WHAT THE TASK REQUIRES
Every entry below needs to be repeated exactly.

SUPPLIED DATA
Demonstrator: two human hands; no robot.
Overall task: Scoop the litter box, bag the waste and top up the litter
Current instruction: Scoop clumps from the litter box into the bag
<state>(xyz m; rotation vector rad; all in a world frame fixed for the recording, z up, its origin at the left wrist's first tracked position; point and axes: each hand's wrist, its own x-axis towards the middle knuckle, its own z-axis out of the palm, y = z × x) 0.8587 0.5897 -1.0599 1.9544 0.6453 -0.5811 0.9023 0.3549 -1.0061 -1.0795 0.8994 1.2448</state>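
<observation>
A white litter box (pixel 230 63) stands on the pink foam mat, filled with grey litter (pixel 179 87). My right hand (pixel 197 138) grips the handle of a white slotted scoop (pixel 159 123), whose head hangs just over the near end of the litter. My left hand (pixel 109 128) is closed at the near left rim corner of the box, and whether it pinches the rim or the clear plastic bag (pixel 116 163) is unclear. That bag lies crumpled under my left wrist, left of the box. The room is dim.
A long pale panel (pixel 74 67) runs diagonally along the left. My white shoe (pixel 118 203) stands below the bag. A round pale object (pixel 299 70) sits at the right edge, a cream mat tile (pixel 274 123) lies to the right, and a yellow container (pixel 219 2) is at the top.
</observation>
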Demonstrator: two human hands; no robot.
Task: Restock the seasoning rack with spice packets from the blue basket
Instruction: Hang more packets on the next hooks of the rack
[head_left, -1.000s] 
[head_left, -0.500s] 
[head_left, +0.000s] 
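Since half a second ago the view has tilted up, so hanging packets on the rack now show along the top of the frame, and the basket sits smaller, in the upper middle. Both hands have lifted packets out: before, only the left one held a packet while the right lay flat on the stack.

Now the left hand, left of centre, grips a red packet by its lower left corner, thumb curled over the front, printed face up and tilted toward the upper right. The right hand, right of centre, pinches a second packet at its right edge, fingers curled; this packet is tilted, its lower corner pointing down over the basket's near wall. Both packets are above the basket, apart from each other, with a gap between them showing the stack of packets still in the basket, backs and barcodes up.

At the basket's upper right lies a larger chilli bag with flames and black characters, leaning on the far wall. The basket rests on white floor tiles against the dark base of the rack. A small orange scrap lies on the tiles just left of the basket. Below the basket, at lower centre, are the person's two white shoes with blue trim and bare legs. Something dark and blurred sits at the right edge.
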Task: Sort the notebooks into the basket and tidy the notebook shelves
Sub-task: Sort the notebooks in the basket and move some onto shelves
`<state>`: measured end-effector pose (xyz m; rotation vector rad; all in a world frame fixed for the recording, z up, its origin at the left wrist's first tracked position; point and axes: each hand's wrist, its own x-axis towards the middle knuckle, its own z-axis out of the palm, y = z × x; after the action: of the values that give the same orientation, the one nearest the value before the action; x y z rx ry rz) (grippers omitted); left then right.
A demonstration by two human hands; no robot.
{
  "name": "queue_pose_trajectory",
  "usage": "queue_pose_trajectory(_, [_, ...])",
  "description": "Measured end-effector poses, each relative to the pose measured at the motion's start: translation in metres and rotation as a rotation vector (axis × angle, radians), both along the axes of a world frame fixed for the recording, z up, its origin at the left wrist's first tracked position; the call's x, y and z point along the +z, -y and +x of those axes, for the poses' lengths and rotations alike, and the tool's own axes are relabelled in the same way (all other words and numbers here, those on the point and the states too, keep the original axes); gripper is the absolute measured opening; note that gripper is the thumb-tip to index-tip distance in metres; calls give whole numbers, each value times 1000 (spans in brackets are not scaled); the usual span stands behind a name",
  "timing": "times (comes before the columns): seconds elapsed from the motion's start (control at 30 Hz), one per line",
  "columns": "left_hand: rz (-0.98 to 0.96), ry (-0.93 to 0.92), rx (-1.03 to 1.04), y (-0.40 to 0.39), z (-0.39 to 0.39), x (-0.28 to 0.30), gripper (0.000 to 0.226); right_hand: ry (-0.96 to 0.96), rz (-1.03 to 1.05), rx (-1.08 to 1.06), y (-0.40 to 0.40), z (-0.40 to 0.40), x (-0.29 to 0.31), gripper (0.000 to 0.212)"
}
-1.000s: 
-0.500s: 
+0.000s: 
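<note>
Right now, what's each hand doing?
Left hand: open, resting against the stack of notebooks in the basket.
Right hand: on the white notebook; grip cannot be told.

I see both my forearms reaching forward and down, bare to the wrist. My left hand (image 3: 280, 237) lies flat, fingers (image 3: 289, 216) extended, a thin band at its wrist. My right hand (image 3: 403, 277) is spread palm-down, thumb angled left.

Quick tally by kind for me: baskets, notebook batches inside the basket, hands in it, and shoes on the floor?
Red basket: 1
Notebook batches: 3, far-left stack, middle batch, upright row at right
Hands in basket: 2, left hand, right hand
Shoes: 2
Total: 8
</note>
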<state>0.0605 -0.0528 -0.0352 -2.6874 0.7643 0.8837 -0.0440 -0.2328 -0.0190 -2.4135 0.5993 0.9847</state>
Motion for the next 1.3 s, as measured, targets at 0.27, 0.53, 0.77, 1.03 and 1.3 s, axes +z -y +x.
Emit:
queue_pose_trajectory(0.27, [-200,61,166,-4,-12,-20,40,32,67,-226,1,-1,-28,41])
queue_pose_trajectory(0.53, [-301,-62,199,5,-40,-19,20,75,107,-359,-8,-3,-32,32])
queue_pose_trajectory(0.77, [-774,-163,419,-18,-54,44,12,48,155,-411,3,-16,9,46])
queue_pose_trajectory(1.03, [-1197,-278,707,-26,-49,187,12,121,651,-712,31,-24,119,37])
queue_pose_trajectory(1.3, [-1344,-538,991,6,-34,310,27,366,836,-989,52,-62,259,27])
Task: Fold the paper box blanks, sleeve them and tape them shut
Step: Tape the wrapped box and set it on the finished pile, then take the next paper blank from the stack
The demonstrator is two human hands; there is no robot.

RESULT FOR THIS EXERCISE
Demonstrator: two human hands; no robot.
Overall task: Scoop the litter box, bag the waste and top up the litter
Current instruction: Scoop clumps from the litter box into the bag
<state>(xyz m; rotation vector rad; all in a world frame fixed for the recording, z up, its origin at the left wrist's first tracked position; point and axes: each hand's wrist, its own x-axis towards the middle knuckle, its own z-axis out of the palm, y = z × x) 0.8587 0.5897 -1.0599 1.9544 0.6453 -0.5811 0.9023 0.3549 -1.0061 -1.0795 0.8994 1.2448</state>
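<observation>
A white litter box (pixel 230 63) stands on the pink foam mat, filled with grey litter (pixel 179 87). My right hand (pixel 197 138) grips the handle of a white slotted scoop (pixel 159 123), whose head hangs just over the near end of the litter. My left hand (pixel 109 128) is closed at the near left rim corner of the box, and whether it pinches the rim or the clear plastic bag (pixel 116 163) is unclear. That bag lies crumpled under my left wrist, left of the box. The room is dim.
A long pale panel (pixel 74 67) runs diagonally along the left. My white shoe (pixel 118 203) stands below the bag. A round pale object (pixel 299 70) sits at the right edge, a cream mat tile (pixel 274 123) lies to the right, and a yellow container (pixel 219 2) is at the top.
</observation>
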Demonstrator: two human hands; no robot.
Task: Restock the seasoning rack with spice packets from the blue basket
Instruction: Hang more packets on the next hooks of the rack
[head_left, -1.000s] 
[head_left, -0.500s] 
[head_left, +0.000s] 
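Since half a second ago the view has tilted up, so hanging packets on the rack now show along the top of the frame, and the basket sits smaller, in the upper middle. Both hands have lifted packets out: before, only the left one held a packet while the right lay flat on the stack.

Now the left hand, left of centre, grips a red packet by its lower left corner, thumb curled over the front, printed face up and tilted toward the upper right. The right hand, right of centre, pinches a second packet at its right edge, fingers curled; this packet is tilted, its lower corner pointing down over the basket's near wall. Both packets are above the basket, apart from each other, with a gap between them showing the stack of packets still in the basket, backs and barcodes up.

At the basket's upper right lies a larger chilli bag with flames and black characters, leaning on the far wall. The basket rests on white floor tiles against the dark base of the rack. A small orange scrap lies on the tiles just left of the basket. Below the basket, at lower centre, are the person's two white shoes with blue trim and bare legs. Something dark and blurred sits at the right edge.
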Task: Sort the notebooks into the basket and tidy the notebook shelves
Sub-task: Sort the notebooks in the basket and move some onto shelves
`<state>`: measured end-effector pose (xyz m; rotation vector rad; all in a world frame fixed for the recording, z up, its origin at the left wrist's first tracked position; point and axes: each hand's wrist, its own x-axis towards the middle knuckle, its own z-axis out of the palm, y = z × x; after the action: of the values that give the same orientation, the one nearest the value before the action; x y z rx ry rz) (grippers omitted); left then right.
A demonstration by two human hands; no robot.
{
  "name": "queue_pose_trajectory",
  "usage": "queue_pose_trajectory(_, [_, ...])",
  "description": "Measured end-effector poses, each relative to the pose measured at the motion's start: translation in metres and rotation as a rotation vector (axis × angle, radians), both along the axes of a world frame fixed for the recording, z up, its origin at the left wrist's first tracked position; the call's x, y and z point along the +z, -y and +x of those axes, for the poses' lengths and rotations alike, and the tool's own axes are relabelled in the same way (all other words and numbers here, those on the point and the states too, keep the original axes); gripper is the absolute measured opening; note that gripper is the thumb-tip to index-tip distance in metres; calls give whole numbers, each value times 1000 (spans in brackets are not scaled); the usual span stands behind a name",
  "timing": "times (comes before the columns): seconds elapsed from the motion's start (control at 30 Hz), one per line",
  "columns": "left_hand: rz (-0.98 to 0.96), ry (-0.93 to 0.92), rx (-1.03 to 1.04), y (-0.40 to 0.39), z (-0.39 to 0.39), x (-0.28 to 0.30), gripper (0.000 to 0.226); right_hand: ry (-0.96 to 0.96), rz (-1.03 to 1.05), rx (-1.08 to 1.06), y (-0.40 to 0.40), z (-0.40 to 0.40), x (-0.29 to 0.31), gripper (0.000 to 0.212)"
}
-1.000s: 
-0.500s: 
+0.000s: 
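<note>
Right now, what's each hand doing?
Left hand: open, resting against the stack of notebooks in the basket.
Right hand: on the white notebook; grip cannot be told.

I see both my forearms reaching forward and down, bare to the wrist. My left hand (image 3: 280, 237) lies flat, fingers (image 3: 289, 216) extended, a thin band at its wrist. My right hand (image 3: 403, 277) is spread palm-down, thumb angled left.

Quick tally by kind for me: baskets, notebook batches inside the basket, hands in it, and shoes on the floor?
Red basket: 1
Notebook batches: 3, far-left stack, middle batch, upright row at right
Hands in basket: 2, left hand, right hand
Shoes: 2
Total: 8
</note>
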<state>0.0605 -0.0528 -0.0352 -2.6874 0.7643 0.8837 -0.0440 -0.2328 -0.0190 -2.4135 0.5993 0.9847</state>
Motion for the next 1.3 s, as measured, targets at 0.27, 0.53, 0.77, 1.03 and 1.3 s, axes +z -y +x.
Emit:
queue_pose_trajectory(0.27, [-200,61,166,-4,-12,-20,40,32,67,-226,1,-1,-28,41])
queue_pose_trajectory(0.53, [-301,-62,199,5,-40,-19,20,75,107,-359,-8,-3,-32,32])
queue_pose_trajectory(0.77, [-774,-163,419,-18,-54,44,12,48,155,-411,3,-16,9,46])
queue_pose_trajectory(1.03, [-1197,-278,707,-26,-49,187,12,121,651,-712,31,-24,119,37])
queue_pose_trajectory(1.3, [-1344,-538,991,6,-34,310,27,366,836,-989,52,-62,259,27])
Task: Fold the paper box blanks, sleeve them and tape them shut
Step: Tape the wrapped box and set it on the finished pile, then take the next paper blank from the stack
The demonstrator is two human hands; there is no robot.

The response to this exercise is finished.